Exercise goal
Scan the entries below for "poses" and copy each line that holds it.

Collected data
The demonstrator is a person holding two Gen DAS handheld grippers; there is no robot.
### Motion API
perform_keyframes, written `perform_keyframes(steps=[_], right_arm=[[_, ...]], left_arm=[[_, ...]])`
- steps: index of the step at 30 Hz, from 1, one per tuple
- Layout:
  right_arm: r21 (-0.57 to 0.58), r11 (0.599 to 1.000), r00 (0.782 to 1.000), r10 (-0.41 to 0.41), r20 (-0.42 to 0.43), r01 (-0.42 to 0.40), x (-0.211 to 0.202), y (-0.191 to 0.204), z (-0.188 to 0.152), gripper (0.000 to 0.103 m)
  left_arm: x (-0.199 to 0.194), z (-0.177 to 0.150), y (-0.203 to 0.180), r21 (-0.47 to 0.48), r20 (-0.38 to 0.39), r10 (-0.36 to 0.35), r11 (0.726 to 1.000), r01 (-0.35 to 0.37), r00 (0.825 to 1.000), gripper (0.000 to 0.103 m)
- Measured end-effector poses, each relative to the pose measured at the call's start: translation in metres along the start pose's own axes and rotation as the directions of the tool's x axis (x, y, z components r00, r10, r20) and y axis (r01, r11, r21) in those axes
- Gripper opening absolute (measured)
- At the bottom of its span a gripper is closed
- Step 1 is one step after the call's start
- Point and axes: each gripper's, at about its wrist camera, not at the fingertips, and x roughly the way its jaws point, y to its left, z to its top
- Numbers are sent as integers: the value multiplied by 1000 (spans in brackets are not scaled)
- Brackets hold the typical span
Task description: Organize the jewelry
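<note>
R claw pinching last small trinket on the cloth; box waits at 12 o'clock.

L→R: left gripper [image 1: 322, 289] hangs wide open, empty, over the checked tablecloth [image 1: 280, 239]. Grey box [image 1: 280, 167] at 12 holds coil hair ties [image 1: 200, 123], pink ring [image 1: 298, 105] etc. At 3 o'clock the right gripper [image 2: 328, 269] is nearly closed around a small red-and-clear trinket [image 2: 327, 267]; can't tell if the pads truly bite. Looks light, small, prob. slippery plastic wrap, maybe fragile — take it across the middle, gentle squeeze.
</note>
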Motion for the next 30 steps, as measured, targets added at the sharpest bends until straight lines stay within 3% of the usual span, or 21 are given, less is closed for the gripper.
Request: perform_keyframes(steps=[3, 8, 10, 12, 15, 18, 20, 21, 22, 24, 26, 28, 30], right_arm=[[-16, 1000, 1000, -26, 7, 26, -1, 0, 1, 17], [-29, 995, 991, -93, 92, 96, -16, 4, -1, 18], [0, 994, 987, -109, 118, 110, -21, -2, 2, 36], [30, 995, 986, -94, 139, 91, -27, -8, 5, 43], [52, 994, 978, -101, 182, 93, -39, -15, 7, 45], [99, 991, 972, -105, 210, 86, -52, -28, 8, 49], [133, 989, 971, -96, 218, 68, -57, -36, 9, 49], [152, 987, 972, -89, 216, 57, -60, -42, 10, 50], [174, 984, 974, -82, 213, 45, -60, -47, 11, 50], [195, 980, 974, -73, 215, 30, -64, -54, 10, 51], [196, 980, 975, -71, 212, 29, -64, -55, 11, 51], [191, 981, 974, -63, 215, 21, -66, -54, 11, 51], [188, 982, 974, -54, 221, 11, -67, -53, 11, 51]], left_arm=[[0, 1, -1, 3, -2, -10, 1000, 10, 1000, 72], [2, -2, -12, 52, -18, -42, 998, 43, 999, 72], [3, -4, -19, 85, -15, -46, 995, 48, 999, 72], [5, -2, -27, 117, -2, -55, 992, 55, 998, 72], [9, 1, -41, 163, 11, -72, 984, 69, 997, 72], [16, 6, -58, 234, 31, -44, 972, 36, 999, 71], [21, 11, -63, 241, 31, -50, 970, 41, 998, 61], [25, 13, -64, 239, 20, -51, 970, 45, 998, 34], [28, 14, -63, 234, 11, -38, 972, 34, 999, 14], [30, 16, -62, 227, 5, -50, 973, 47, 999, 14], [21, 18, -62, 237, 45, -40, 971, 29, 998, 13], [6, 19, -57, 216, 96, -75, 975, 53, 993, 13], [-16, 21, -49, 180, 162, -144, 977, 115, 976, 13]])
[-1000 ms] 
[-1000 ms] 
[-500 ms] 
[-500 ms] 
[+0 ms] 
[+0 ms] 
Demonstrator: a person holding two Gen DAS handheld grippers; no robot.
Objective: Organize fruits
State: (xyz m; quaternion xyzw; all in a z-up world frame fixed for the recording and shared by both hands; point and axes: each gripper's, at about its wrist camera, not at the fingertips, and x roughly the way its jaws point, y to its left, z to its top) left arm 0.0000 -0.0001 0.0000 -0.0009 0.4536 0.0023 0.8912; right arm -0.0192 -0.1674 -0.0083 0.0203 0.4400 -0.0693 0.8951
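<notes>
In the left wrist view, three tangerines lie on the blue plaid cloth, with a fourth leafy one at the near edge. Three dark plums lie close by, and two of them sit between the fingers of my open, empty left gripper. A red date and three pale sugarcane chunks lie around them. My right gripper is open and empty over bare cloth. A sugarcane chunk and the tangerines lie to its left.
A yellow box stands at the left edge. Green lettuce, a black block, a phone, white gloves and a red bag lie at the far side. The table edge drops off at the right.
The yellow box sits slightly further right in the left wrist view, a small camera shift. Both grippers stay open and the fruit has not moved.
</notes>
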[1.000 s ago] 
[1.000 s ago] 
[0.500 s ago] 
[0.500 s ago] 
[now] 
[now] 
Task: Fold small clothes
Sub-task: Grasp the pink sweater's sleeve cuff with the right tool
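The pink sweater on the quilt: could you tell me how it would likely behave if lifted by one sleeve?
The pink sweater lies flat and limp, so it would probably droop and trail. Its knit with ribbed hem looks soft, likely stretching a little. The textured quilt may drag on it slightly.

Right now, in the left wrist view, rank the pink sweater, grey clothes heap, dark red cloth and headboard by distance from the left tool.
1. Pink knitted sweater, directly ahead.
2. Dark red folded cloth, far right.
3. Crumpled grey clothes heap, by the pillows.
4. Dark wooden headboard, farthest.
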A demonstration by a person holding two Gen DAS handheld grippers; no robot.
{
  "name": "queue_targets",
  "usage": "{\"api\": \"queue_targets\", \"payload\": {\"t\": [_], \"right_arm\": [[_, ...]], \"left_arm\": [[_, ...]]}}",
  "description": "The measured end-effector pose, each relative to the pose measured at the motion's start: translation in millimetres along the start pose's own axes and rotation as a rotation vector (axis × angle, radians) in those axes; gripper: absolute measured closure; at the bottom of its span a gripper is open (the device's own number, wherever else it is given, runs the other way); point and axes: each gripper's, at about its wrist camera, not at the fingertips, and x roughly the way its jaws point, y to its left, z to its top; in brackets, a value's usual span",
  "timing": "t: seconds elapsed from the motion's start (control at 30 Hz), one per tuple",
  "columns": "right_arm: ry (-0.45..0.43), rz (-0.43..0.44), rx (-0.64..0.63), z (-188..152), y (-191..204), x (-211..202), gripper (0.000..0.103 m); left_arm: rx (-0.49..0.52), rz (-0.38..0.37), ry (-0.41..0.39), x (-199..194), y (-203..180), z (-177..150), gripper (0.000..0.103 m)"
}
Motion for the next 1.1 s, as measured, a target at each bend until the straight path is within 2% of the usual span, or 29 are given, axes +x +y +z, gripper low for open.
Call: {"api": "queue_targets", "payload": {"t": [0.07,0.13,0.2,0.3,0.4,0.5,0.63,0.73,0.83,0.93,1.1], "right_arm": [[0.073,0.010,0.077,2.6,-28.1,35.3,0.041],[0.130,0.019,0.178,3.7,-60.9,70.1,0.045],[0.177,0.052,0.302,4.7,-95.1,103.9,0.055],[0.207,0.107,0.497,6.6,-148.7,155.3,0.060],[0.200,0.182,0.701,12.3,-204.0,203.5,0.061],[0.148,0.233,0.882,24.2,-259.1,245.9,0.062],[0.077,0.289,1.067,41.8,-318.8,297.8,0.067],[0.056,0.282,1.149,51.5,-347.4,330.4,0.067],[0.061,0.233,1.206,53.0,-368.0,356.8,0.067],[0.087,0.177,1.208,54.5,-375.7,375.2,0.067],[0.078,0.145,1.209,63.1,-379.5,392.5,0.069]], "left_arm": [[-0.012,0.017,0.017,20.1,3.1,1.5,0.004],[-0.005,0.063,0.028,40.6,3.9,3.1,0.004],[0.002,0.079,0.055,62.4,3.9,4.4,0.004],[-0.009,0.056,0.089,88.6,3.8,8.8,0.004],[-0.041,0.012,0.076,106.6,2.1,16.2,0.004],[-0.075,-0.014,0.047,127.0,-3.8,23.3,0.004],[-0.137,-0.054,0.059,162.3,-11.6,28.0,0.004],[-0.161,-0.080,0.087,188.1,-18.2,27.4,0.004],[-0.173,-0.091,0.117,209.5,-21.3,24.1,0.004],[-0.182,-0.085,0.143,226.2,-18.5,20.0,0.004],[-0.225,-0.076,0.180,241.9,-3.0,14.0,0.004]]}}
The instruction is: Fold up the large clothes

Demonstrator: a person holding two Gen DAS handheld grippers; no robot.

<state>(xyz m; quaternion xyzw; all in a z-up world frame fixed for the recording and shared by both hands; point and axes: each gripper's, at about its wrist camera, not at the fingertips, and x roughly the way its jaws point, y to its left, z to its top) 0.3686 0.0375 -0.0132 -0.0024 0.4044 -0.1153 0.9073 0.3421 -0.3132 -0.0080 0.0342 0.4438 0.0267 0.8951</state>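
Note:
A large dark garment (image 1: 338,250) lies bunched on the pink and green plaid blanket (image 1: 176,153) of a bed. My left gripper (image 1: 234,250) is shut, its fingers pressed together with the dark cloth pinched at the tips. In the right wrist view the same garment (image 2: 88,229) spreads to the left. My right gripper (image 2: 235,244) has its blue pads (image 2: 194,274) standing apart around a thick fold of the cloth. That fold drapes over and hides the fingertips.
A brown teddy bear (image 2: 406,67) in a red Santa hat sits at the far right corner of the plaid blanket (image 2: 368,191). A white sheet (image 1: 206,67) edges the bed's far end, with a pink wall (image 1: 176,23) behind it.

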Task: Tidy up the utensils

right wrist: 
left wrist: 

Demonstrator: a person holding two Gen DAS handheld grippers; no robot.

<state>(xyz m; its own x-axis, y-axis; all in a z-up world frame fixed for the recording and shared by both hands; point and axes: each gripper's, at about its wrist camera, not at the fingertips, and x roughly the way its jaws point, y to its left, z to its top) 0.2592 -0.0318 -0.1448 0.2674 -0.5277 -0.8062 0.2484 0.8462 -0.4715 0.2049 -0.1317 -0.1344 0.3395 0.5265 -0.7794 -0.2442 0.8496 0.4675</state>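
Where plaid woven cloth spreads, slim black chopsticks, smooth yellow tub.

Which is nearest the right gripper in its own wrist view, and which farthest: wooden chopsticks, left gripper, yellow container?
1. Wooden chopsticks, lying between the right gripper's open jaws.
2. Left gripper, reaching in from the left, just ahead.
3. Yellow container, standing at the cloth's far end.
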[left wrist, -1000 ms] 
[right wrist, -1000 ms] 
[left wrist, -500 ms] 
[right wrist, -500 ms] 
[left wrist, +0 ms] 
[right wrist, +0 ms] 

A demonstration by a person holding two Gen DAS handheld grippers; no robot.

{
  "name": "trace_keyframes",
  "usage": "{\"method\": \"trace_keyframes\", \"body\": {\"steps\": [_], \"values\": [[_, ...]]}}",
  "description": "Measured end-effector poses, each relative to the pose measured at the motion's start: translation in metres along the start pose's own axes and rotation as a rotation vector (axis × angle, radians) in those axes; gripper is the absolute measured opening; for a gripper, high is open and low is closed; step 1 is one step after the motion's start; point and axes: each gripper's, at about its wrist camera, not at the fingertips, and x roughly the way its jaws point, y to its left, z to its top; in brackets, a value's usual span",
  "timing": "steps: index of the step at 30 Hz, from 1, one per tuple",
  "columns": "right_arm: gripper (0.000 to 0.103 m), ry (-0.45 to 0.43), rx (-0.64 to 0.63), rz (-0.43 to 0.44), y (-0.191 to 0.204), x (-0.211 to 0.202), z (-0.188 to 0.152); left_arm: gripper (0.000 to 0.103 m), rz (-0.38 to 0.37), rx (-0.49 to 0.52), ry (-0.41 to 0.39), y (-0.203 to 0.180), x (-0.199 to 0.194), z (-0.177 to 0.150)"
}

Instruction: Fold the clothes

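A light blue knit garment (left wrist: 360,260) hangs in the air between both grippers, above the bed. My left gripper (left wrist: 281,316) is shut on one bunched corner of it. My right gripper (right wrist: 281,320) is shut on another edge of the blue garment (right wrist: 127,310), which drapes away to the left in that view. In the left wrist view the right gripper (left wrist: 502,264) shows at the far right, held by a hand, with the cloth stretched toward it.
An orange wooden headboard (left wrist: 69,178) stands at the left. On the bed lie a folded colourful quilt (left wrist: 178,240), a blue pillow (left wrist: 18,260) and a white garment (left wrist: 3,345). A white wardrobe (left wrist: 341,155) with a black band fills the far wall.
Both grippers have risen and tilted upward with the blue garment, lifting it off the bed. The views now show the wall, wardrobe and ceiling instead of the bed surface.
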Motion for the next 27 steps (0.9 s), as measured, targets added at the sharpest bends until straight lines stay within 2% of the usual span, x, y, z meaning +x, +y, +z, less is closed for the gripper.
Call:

Task result
- Measured end-effector poses, each relative to the pose measured at the call's start: translation in metres along the start pose's own axes and rotation as the directions of the tool's x axis (x, y, z components r00, r10, r20) and y axis (r01, r11, r21) in those axes
  "description": "Measured end-effector poses, each relative to the pose measured at the motion's start: translation in metres along the start pose's own axes and rotation as a rotation vector (axis × angle, radians) in those axes; gripper is the absolute measured opening; for a gripper, high is open and low is closed; step 1 is one step after the motion's start; point and axes: each gripper's, at about its wrist camera, not at the fingertips, and x roughly the way its jaws point, y to its left, z to its top; in brackets, a value's usual span",

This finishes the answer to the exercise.